La idea de perdonar electrizaba a Jacinta, poniéndola tan nerviosa que echaba chispas. No cabía en sí de inquietud, pensando en lo grande del perdón que tenía que dar en pago de lo enorme de la sinceridad que se le ofrecía. Y su zozobra era tal, que por poco se echa de la cama, cuando Juan se apartó de ella para ir hacia la suya... «¿Pero qué? —pensó—, ¿se arrepiente este tuno de lo que ha dicho?... ¿Es que no quiere contarme nada?...».

—Abur, hombre —dijo en alta voz con despecho.

—Si vuelvo, si voy allá en seguida... Mi mujer gasta un genio muy vivo.

—Es que si cuentas, cuentas pronto; y si no, lo dices, para dormirme. No estoy yo aquí esperando a que al señorito le dé la gana de tenerme en vela toda la noche.

—Cállese usted,
so tía
... —Diciendo esto, volvió hacia ella, sentándose en el lecho y haciéndole mil ternezas.

—¡Ah!, esto está perdido —murmuró Jacinta en los respiros que las caricias de su marido le dejaban, ahogándola...—. Mira, estate quieto y no me sofoques. No tengo yo gana de bromas.

—Vamos al caso, niñita mía. Para que yo te cuente lo que deseas saber, es preciso que tú me cuentes antes a mí otra cosa. Dices que tú sospechabas esto que ha pasado, mejor, que lo adivinabas. ¿En qué te fundabas tú para adivinarlo?... ¿Qué observaste y qué supiste?

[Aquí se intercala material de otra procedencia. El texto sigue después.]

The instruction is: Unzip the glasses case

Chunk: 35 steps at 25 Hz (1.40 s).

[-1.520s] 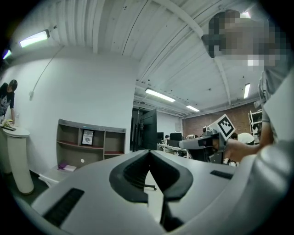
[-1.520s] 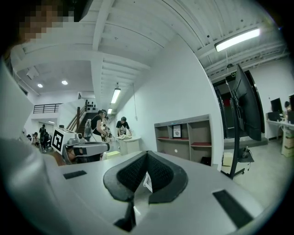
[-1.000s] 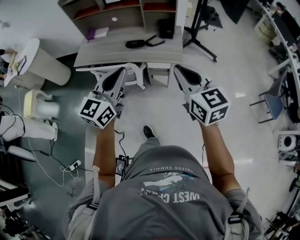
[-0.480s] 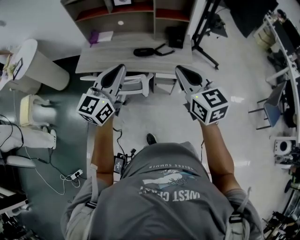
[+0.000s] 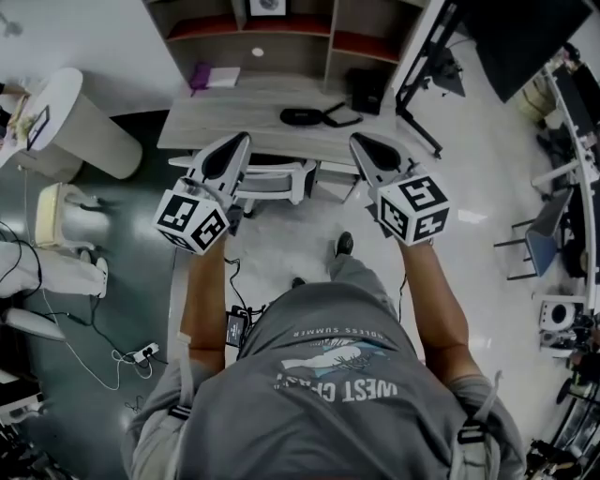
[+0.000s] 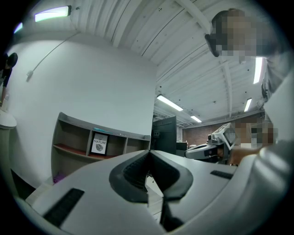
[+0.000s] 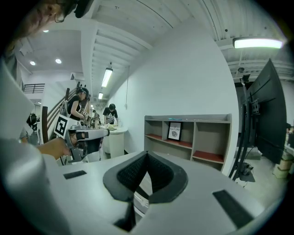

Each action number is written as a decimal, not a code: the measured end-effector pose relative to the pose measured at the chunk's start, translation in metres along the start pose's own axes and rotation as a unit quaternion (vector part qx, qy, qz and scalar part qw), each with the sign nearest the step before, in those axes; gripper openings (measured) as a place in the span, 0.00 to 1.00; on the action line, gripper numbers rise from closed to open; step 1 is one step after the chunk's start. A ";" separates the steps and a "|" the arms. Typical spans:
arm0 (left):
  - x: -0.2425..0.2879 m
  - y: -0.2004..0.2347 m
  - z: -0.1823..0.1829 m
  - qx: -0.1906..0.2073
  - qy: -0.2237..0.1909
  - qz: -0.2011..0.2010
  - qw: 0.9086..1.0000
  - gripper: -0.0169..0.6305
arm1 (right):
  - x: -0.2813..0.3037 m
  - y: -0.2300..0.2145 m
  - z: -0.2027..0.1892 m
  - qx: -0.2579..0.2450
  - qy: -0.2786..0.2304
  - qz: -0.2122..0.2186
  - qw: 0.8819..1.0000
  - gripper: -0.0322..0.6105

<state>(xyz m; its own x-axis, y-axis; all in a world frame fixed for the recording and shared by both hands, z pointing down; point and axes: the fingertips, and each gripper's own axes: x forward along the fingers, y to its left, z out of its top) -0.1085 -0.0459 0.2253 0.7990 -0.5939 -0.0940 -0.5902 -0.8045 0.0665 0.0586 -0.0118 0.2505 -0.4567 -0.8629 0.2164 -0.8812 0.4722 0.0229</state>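
Head view puts the case (image 5: 302, 116) far on the desk (image 5: 211, 122), my left gripper (image 5: 234, 142) and right gripper (image 5: 360, 142) both closed, empty, so I'd step close before opening

Left hand-held gripper (image 6: 148, 158), lower centre of frame: jaws closed, dark pads (image 6: 132, 174) meeting tip to tip, nothing between them.

Lower left, behind it: open shelf unit (image 6: 76, 137) against a white wall (image 6: 92, 78). Framed print (image 6: 99, 145) stands in one compartment, lettered "NATURE".

Centre: dark screen (image 6: 164, 134) just right of the shelf unit.

Right of centre: right hand-held gripper (image 6: 209, 148), roughly level, a hand (image 6: 239, 154) on it.

Upper left: strip light (image 6: 52, 13), lit. More lit strips on the ceiling towards the right.
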 end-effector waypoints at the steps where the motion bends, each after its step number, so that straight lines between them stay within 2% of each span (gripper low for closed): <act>1: 0.001 0.002 -0.001 0.001 0.000 0.002 1.000 0.02 | 0.005 -0.003 -0.002 -0.002 0.002 0.002 1.000 0.07; 8: 0.011 0.029 -0.012 0.005 0.014 0.030 0.999 0.02 | 0.054 -0.039 -0.011 -0.006 0.012 0.019 1.000 0.07; 14: 0.038 0.062 -0.027 0.000 0.033 0.053 0.998 0.02 | 0.111 -0.070 -0.037 -0.021 0.036 0.044 0.998 0.07; 20: 0.070 0.094 -0.049 -0.017 0.057 0.078 0.995 0.02 | 0.174 -0.109 -0.074 -0.077 0.072 0.067 0.992 0.07; 24: 0.085 0.114 -0.069 -0.032 0.077 0.095 0.992 0.02 | 0.217 -0.127 -0.107 -0.139 0.098 0.085 0.982 0.07; 29: 0.096 0.137 -0.096 -0.054 0.101 0.118 0.986 0.02 | 0.265 -0.136 -0.162 -0.226 0.127 0.117 0.959 0.08; 35: 0.105 0.154 -0.133 -0.079 0.126 0.135 0.980 0.02 | 0.311 -0.150 -0.225 -0.272 0.159 0.153 0.936 0.10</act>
<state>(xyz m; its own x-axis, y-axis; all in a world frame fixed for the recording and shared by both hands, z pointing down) -0.0997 -0.2326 0.3582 0.6304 -0.7513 0.1951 -0.7751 -0.5957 0.2107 0.0762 -0.3108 0.5345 -0.5421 -0.6152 0.5724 -0.4819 0.7856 0.3880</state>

—¡Ay!... ¡Con lo que sale ahora este bobo...! ¿Crees que una mujer celosa necesita ver nada? Lo olfatea, lo calcula y no se equivoca... Se lo dice el corazón.

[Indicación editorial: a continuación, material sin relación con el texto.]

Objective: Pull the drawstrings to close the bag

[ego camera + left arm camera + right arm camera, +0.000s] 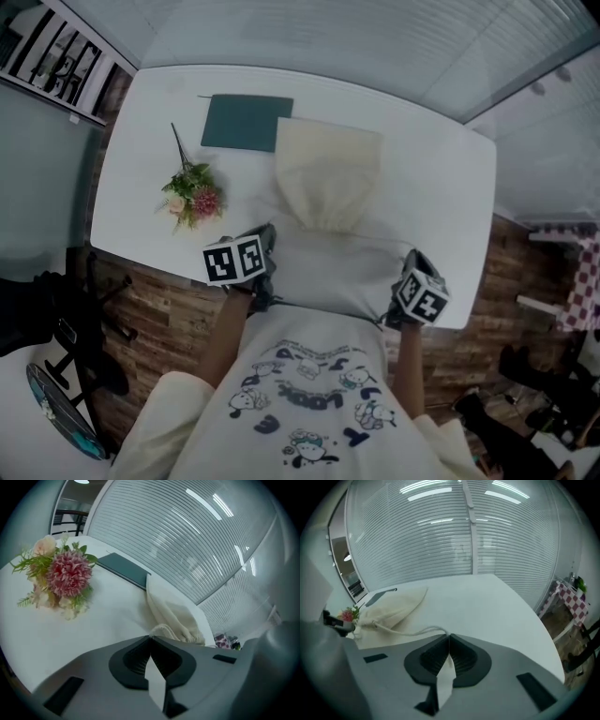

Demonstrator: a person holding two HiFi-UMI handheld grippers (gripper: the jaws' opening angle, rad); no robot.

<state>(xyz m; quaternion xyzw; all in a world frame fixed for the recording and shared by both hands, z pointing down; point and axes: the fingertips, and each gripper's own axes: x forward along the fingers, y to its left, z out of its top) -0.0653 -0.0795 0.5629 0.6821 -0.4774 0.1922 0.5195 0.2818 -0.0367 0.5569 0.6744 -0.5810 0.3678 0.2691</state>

—El corazón no dice nada. Eso es una frase.

—Cuando te vuelves faltón, la menor palabra, cualquier gesto tuyo me sirven para leerte los pensamientos. ¿Y te parece que es poco dato el ver cómo me tratas a mí? Hasta la manera de entrar aquí es un dato. Hasta una ternura, una palabra cariñosa te venden, porque al punto se ve que son sobras de otra parte, traídas aquí por deber y para cubrir el expediente... Palabras y caricias vienen muy usadas.

—¡Cuánto sabes!

—Más sabes tú... No, no, más sé yo. En la desgracia se aprende... Muchas veces me callo por no escandalizar; pero por dentro siento algo que me está rallando así, así... muele que te muele... ¡Pues tengo yo un olfato...! Cuando estás faltoncito, si no lo conociera por otras cosas, lo conocería por el perfume que traes algunas veces en la ropa... Otro dato: Una noche traías en el pañuelo de seda del cuello, ¿qué crees?, pues un cabello negro, grande. Lo saqué con las puntas de los dedos y lo estuve mirando. Me daba tanto asco como si me lo hubiera encontrado en la sopa. No chisté. Otra noche dijiste en sueños palabras de las que se dicen cuando un hombre se pega con otro. Yo me asusté. Fue aquella noche que entraste muy nervioso y con un dolor en el brazo. Tuve que ponerte árnica. Me contaste que viniendo no sé por dónde te salió un borracho, y tuviste que andar a trompazos con él. Traías tierra en la americana azul. Toda la noche estuviste muy inquieto, ¿no te acuerdas?